*Try it*. Whenever a line of the data below holds the string "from", copy that line.

*Exercise data*.
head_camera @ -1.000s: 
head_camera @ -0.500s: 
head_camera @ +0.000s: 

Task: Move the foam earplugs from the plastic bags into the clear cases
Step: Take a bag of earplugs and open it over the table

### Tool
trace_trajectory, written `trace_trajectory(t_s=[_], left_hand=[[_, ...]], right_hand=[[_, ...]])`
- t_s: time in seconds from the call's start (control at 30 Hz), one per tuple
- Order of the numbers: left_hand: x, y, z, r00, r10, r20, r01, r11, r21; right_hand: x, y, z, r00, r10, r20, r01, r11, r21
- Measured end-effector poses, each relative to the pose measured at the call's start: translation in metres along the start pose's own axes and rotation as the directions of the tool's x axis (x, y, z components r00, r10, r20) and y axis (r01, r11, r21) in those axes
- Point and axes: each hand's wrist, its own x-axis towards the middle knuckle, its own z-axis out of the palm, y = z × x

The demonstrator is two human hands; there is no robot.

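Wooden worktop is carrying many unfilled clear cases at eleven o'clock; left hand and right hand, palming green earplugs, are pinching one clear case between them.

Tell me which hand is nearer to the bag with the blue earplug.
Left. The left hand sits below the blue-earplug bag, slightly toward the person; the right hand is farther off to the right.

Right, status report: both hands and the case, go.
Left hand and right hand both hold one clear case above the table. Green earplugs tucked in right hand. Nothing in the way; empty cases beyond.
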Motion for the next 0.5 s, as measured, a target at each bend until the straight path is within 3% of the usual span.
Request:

*Response to the task*.
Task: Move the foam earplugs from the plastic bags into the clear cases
- t_s: time in seconds from the call's start (control at 30 Hz), one per tuple

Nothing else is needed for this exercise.